Results: For females, SE, EE, MO, SS from friends, and BI were correlated (p<0.05) to total weekly minutes of PA. The combination of EE, MO, SS, and BI explained nearly 43% of the variance in total weekly minutes of PA (R2=0.426, F(4,50)=9.294, p<0.001). For males, EE was correlated (p<0.05) to minutes of hard PA, minutes of very hard PA, and total weekly minutes of PA. A stepwise multiple regression analysis resulted in EE being the only determinant selected for the model (R2=0.174, F(1,33)=6.949, p=0.013).
Conclusion: EE was a significant psychosocial determinant of PA among young adult male and female college students. Other psychosocial determinants of PA in females include MO, SS, and BI. These psychosocial variables deserve consideration when designing future behavioral interventions to increase PA in young adult college students.
Keywords: Physical activity; Psychosocial determinants; College students
Considered a major public health concern, physical inactivity (PIA) and increased body fatness are linked to metabolic risk factors and chronic disease in both men and women [1,2]. Although most evidence examining this issue has predominantly focused on the general adult population age 18 to 64 years, younger adults are also affected. Specifically, young adults transitioning from high school to college have consistently shown to partake in lower levels of physical activity (PA) and exhibit high rates of overweight/ obesity, undesirable total cholesterol, high blood pressure, and other coronary heart disease risk factors [3-5]. Despite these negative health indicators, young adults are an often-understudied population, compared to children/adolescents, middle-aged/ older adults, and other special populations. Young adults appear in fewer investigations exploring determinants or factors that influence PA behavior, in addition to fewer behavioral interventions specifically targeting PIA and overweight/obese young adults [6-8]. The benefits of studying this population who are transitioning to adulthood are significant considering PA participation, as a young adult (18 years) has been shown to influence PA participation later in life [9,10]. Specifically, interventions targeted towards college freshman may provide a platform to reach a relatively accessible population that is at great risk of becoming less active because of the lifestyle changes experienced during the transition from high school to college.

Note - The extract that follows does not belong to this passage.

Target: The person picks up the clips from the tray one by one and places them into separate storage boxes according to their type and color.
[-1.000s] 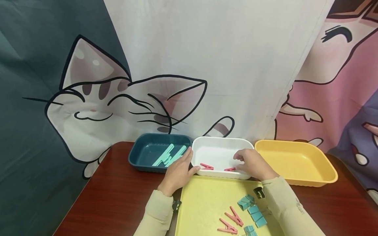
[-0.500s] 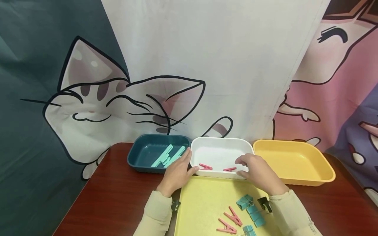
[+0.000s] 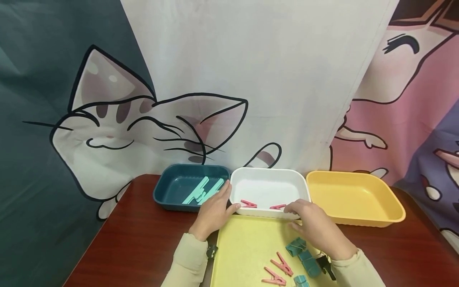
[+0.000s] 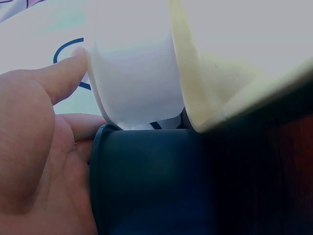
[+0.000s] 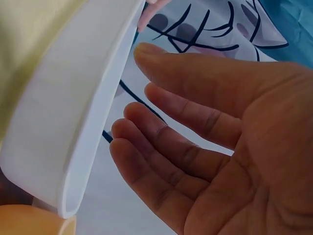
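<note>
My left hand (image 3: 214, 209) rests with straight fingers over the meeting rims of the dark teal bin (image 3: 168, 205) and the white bin (image 3: 251, 213); its thumb touches the white rim. Two mint-green bag clips (image 3: 197, 190) lie in the teal bin. Inside the white bin are two pink clothespins (image 3: 248, 203). My right hand (image 3: 319, 229) hovers at the white bin's front right corner, fingers loosely bent and nothing between them, as the right wrist view shows. Below it on the yellow tray (image 3: 244, 239) lie two more pink clothespins (image 3: 274, 276) and several teal binder clips (image 3: 309, 263).
A yellow bin (image 3: 353, 199) stands to the right of the white one. All three bins form a row at the back of the reddish-brown wooden table (image 3: 143, 239). Behind them hangs a cartoon-printed cloth (image 3: 233, 131).
My right hand has drawn back out of the white bin, toward me, over the yellow tray's back right part. The left hand keeps its place on the rims.
</note>
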A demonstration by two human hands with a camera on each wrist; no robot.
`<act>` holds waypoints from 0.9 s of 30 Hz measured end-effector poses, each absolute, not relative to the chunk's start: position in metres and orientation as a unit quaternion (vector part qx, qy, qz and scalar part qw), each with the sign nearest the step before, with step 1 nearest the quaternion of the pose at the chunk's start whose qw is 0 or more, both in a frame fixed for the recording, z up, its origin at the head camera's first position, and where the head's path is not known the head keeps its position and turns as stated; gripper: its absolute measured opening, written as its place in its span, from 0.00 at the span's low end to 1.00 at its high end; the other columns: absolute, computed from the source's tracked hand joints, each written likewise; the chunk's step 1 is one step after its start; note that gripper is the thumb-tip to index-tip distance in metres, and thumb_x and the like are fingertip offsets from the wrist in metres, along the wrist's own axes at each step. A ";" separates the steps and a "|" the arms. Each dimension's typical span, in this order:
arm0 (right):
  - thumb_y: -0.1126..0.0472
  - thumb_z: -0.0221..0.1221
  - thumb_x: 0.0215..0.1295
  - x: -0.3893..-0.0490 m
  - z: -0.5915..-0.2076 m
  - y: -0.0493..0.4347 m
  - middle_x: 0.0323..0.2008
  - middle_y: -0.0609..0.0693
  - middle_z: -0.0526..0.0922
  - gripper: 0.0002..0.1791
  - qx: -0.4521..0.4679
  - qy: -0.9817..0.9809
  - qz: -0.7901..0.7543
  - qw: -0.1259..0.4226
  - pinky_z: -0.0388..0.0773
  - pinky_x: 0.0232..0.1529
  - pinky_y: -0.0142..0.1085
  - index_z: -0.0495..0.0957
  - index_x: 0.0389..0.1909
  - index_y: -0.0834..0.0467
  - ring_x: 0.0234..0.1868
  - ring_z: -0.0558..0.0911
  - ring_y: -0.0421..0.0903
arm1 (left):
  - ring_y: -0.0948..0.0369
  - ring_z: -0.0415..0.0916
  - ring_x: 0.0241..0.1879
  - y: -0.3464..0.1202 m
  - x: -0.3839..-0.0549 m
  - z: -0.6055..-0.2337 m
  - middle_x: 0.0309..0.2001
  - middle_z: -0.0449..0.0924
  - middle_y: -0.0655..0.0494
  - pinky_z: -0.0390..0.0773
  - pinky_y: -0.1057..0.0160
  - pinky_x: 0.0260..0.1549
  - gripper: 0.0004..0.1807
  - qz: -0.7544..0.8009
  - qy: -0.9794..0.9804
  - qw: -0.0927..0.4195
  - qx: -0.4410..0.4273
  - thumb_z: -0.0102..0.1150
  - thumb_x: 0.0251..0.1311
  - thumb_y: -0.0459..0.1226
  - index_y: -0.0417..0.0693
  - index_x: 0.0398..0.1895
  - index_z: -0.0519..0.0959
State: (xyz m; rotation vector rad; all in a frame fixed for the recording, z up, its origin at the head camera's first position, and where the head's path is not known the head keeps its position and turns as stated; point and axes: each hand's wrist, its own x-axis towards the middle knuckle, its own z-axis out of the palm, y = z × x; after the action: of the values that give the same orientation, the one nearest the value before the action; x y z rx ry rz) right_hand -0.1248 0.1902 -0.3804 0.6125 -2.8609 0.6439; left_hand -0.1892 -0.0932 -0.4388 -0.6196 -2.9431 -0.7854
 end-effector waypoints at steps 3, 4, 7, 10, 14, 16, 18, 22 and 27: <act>0.70 0.77 0.50 -0.118 -0.383 0.190 0.38 0.48 0.85 0.15 0.211 -0.951 0.211 0.077 0.83 0.44 0.46 0.86 0.39 0.58 0.41 0.84 0.48 | 0.43 0.63 0.72 -0.094 -0.189 -0.439 0.80 0.53 0.44 0.69 0.43 0.65 0.42 -0.253 -0.947 0.019 -0.198 0.59 0.72 0.50 0.35 0.78 0.58; 0.69 0.77 0.50 -0.116 -0.384 0.190 0.38 0.47 0.85 0.15 0.213 -0.951 0.209 0.078 0.83 0.44 0.46 0.86 0.39 0.58 0.41 0.84 0.48 | 0.43 0.64 0.72 -0.094 -0.189 -0.439 0.80 0.53 0.44 0.69 0.43 0.65 0.42 -0.253 -0.947 0.019 -0.198 0.59 0.72 0.50 0.35 0.78 0.58; 0.68 0.78 0.50 -0.112 -0.387 0.190 0.37 0.47 0.85 0.16 0.215 -0.952 0.203 0.078 0.83 0.45 0.46 0.86 0.39 0.58 0.41 0.84 0.47 | 0.43 0.64 0.72 -0.094 -0.189 -0.439 0.80 0.53 0.44 0.69 0.43 0.65 0.42 -0.254 -0.947 0.018 -0.197 0.60 0.72 0.50 0.35 0.78 0.58; 0.66 0.78 0.49 -0.109 -0.390 0.189 0.37 0.47 0.85 0.16 0.210 -0.955 0.198 0.069 0.83 0.44 0.45 0.86 0.40 0.58 0.41 0.84 0.45 | 0.44 0.63 0.72 -0.095 -0.188 -0.439 0.80 0.53 0.44 0.69 0.43 0.65 0.42 -0.255 -0.947 0.018 -0.196 0.60 0.72 0.50 0.34 0.78 0.58; 0.64 0.79 0.50 -0.103 -0.393 0.186 0.39 0.45 0.85 0.17 0.196 -0.960 0.194 0.056 0.83 0.43 0.44 0.86 0.41 0.57 0.42 0.83 0.45 | 0.44 0.63 0.72 -0.095 -0.188 -0.439 0.80 0.53 0.44 0.69 0.42 0.65 0.42 -0.256 -0.947 0.018 -0.195 0.60 0.72 0.50 0.34 0.78 0.58; 0.64 0.79 0.50 -0.100 -0.395 0.185 0.39 0.44 0.84 0.17 0.203 -0.960 0.185 0.061 0.82 0.42 0.43 0.86 0.40 0.56 0.41 0.83 0.45 | 0.44 0.63 0.73 -0.095 -0.188 -0.439 0.80 0.53 0.44 0.69 0.42 0.65 0.42 -0.257 -0.947 0.016 -0.194 0.60 0.72 0.50 0.35 0.78 0.58; 0.64 0.79 0.49 -0.098 -0.399 0.183 0.38 0.44 0.84 0.16 0.218 -0.957 0.175 0.072 0.83 0.41 0.41 0.85 0.39 0.56 0.40 0.84 0.45 | 0.43 0.63 0.72 -0.095 -0.187 -0.439 0.80 0.53 0.44 0.69 0.42 0.65 0.42 -0.258 -0.946 0.017 -0.194 0.60 0.72 0.50 0.35 0.78 0.58; 0.67 0.77 0.48 -0.094 -0.406 0.181 0.37 0.44 0.83 0.15 0.245 -0.951 0.167 0.086 0.83 0.40 0.41 0.85 0.38 0.57 0.40 0.84 0.46 | 0.43 0.63 0.72 -0.095 -0.188 -0.440 0.80 0.53 0.44 0.69 0.42 0.65 0.42 -0.256 -0.946 0.018 -0.198 0.60 0.72 0.50 0.35 0.78 0.58; 0.68 0.76 0.49 -0.087 -0.411 0.182 0.37 0.45 0.82 0.15 0.248 -0.949 0.180 0.079 0.83 0.43 0.43 0.85 0.39 0.59 0.41 0.83 0.47 | 0.43 0.64 0.72 -0.094 -0.188 -0.440 0.80 0.53 0.43 0.70 0.42 0.65 0.41 -0.256 -0.945 0.020 -0.202 0.60 0.72 0.49 0.34 0.78 0.58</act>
State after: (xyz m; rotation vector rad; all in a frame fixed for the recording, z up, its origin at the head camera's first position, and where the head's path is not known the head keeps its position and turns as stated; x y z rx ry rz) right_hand -0.0870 0.1817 -0.4114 0.7408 -2.8396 0.5377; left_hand -0.1883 -0.0937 -0.4402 -0.6262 -2.9315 -0.7945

Despite the strong evidence supporting the importance of PA for healthy living, there remains a trend of sedentary behavior within the U.S. population. It is reported that only 39.9% of females and 50.4% of males aged 18-30 years report meeting the recommended guidelines for regular PA [14]. While a pattern of consistent, sharp declines in PA among young adults between the ages of 18-24 years has been observed, it appears the factors associated with a spontaneous change or decrease in PA across the lifespan are multifaceted and complex [11-13]. Therefore, it is important to study young adults within a targeted college population so that in the future, specific behavioral interventions can be designed to maintain or even increase current PA levels. This may then help to prevent or delay sedentary behavior in later adulthood.

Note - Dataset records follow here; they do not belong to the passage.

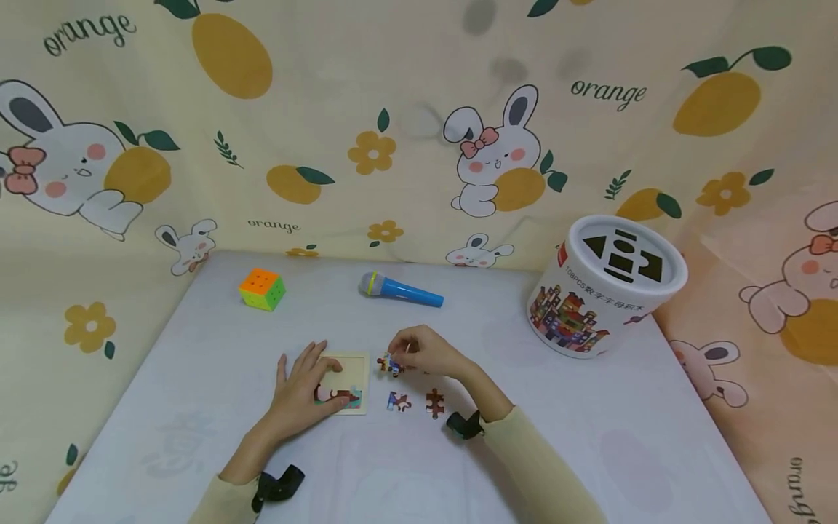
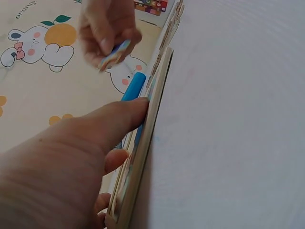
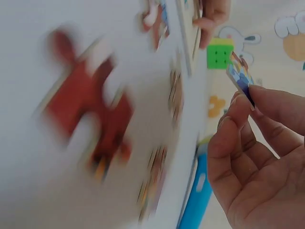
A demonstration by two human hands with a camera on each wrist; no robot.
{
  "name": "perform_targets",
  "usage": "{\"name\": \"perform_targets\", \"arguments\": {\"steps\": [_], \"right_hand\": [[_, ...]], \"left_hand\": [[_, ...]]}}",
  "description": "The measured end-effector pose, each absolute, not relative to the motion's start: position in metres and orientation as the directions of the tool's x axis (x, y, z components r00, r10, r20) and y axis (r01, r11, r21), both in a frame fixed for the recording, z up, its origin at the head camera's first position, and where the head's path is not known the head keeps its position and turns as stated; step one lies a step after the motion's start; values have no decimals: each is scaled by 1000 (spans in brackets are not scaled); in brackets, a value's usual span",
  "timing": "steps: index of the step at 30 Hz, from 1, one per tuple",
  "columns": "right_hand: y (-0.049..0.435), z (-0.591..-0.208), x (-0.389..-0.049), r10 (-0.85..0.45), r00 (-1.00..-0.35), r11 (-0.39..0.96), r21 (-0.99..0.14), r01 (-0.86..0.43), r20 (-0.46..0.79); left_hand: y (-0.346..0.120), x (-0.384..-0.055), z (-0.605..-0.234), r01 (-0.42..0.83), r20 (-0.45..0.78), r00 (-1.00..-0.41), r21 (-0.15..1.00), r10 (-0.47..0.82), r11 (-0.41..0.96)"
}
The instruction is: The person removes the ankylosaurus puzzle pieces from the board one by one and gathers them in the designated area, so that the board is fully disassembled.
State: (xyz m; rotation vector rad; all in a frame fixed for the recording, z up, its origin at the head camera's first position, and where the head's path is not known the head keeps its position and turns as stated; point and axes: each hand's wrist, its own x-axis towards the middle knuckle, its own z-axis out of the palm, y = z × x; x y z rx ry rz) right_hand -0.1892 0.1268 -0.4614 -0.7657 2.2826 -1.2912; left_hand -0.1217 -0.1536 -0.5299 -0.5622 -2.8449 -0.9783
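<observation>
My left hand (image 1: 304, 386) lies over a small wooden puzzle tray (image 1: 365, 378), its fingers spread. The thumb rests by the fitted pieces (image 1: 353, 397) along the tray's near side, and the index fingertip reaches into the bare upper part. Just right of the tray, my right hand (image 1: 428, 351) pinches a colourful jigsaw piece (image 1: 386, 364) between thumb and fingers, raised off the table in the right wrist view. Two loose jigsaw pieces lie below that hand: a blue-and-brown one (image 1: 398, 401) and a reddish-brown one (image 1: 435, 403). Others are partly hidden beneath the right hand.
A blue toy microphone (image 1: 409, 292) lies behind the hands. A toy cube (image 1: 262, 290) with orange and green faces sits at the back left. At the back right stands a large white lidded bucket (image 1: 589, 291). Behind the table (image 1: 524, 458) hangs a rabbit-and-orange print cloth (image 1: 406, 65).
</observation>
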Motion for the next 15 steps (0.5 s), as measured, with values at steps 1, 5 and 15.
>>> {"name": "perform_targets", "arguments": {"steps": [1,5,15], "right_hand": [[134,-461,-188,-635,-768,426,-867,-259,-82],[162,-463,-180,-632,-769,446,-857,-259,-97],[215,-473,-150,-599,-787,467,-863,-193,-148]], "left_hand": [[-153,-122,-530,364,188,-930,582,315,727],[-152,-122,-532,369,195,-928,592,316,717],[-168,-121,-523,414,207,-903,650,375,638]]}}
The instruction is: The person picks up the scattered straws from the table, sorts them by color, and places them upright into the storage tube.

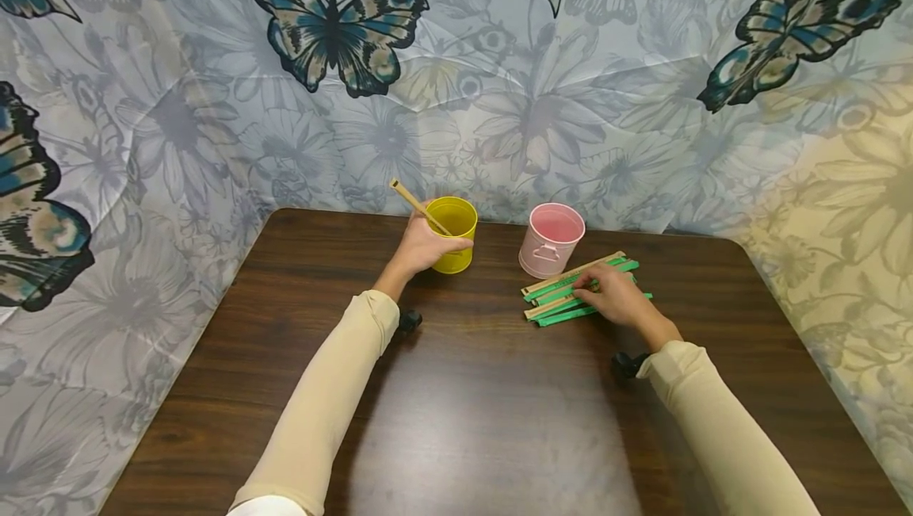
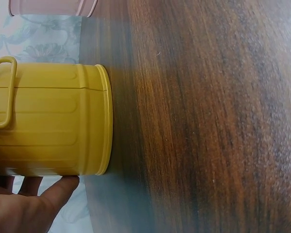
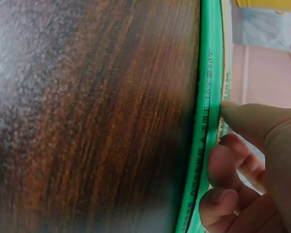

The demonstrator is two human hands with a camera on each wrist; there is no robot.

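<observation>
My left hand (image 1: 422,245) grips the yellow bucket (image 2: 43,121), its thumb laid across the near side. A tan wrapped straw (image 1: 421,207) slants inside this bucket, its upper end sticking out to the left over the hand. To the right, my right hand (image 1: 612,292) reaches over a spread of green wrapped straws (image 1: 571,315) and tan ones (image 1: 574,272). In the right wrist view its thumb presses a tan straw (image 3: 225,87) behind a green straw (image 3: 203,126), with curled fingers against the strips; I cannot tell which straw the fingers pinch.
A pink bucket (image 1: 548,250) with a small handle stands just behind the straws, right of the yellow one. The dark wooden table (image 1: 492,389) ends close behind both buckets, where a butterfly-print cloth (image 1: 471,120) hangs.
</observation>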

An important step to developing effective health promotion programs and behavioral interventions designed to increase PA is to first understand the determinants of behavior for the target population. Factors that influence participation include demographic, social, and environmental characteristics. In addition, it is felt that various psychological determinants drive exercise behavior [15-17]. Previous investigations [18,19] have used a com- bination of the Transtheoretical Model of Behavior Change [17], Social Cognitive Theory [15] and the Self-De- termination Theory [16] to examine why individuals might be resistant to PA behavior change. Investigations have shown varying PA patterns between specific age groups and sex groups [20],[21]. However, to date there is insufficient data on the young adult population to be able to completely understand these PA patterns.

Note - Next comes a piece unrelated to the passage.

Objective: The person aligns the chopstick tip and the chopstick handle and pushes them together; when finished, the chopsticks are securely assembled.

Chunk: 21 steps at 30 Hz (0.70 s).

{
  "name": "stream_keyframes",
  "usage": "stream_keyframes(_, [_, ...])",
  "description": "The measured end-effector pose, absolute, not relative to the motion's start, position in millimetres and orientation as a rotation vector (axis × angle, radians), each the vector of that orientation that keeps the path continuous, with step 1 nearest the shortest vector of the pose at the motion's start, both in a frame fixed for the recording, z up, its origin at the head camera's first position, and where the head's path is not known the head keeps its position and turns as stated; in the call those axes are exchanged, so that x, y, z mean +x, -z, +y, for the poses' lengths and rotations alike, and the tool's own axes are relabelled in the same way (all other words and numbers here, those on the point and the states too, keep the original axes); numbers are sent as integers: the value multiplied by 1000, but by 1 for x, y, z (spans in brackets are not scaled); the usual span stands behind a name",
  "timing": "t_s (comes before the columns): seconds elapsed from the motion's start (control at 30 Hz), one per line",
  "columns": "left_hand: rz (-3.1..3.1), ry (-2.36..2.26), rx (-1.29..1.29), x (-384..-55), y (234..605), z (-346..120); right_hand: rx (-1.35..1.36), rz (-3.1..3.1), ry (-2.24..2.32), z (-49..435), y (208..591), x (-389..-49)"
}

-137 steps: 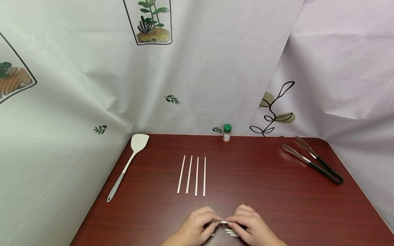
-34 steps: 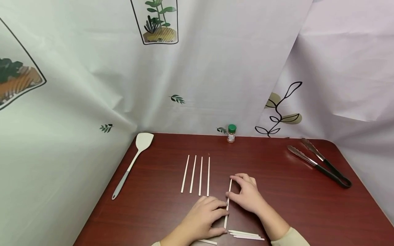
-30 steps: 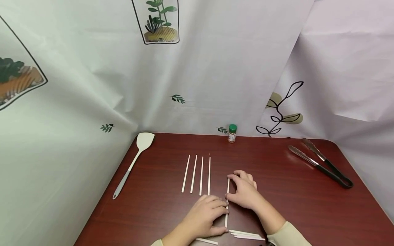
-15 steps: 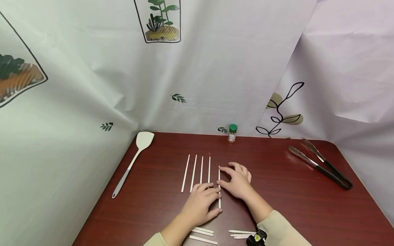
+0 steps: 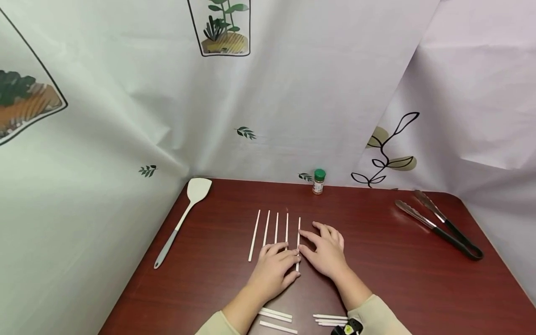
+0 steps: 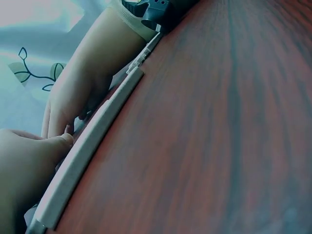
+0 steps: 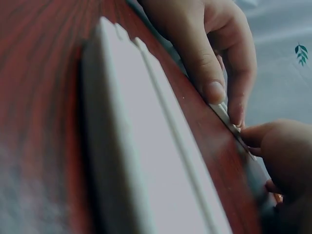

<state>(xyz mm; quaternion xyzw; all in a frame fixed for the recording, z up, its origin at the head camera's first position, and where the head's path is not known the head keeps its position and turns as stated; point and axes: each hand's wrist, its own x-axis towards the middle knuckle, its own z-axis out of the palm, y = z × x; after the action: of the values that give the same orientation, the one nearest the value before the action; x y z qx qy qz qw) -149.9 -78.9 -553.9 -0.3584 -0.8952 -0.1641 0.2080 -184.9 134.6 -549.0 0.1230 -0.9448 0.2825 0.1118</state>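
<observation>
A thin white stick [image 5: 299, 224] lies on the dark red table, roughly parallel to a row of several similar sticks [image 5: 254, 236] on its left. My left hand [image 5: 271, 272] holds its near part between thumb and fingertips, and the palm side hides the lower ends of some row sticks. Farther up the same stick, my right hand [image 5: 328, 253] has thumb and index finger on it, the other fingers spread. In the right wrist view, fingertips of both hands meet close together along this stick [image 7: 222, 116].
Nearer to me lie loose white sticks [image 5: 278, 327] at left and a small bunch [image 5: 330, 317] by the right sleeve. A spatula [image 5: 183, 218] lies at left, tongs [image 5: 439, 225] at right. A green-capped jar [image 5: 319, 181] stands at the back by the curtain [image 5: 284, 93].
Both hands first worked close together near the front. They have since laid a stick lengthwise and moved it forward and left, up beside the row.
</observation>
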Motion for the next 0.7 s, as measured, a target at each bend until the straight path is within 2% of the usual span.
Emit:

Five modifiable determinants of PA demonstrated as having particularly strong relationships to PA in adults include: 1) selfefficacy; 2) social support; 3) motivation; 4) enjoyment; and 5) body image [22-26]. Few studies have explained the relationship of these variables to PA behavior in young adult college students. Previous studies have shown that age and gender appear to influence modifiable determinants in adults 18-64 years [20]. De Bourdeaudhuij et al., (2002) demonstrated social support to be a stronger predictor of PA in females, while motivation and an opportunity for competition was a stronger predictor in males. Additionally, health concerns have been reported as a significant barrier to PA in older adults but not younger adults [20]. This information demonstrates that psychosocial determinants of PA may differ between subgroups. However, this age range (18- 64 years) is too broad to generalize specifically to young adult college students and the identification of age and gender specific determinants of PA have not been thoroughly examined in this population [20].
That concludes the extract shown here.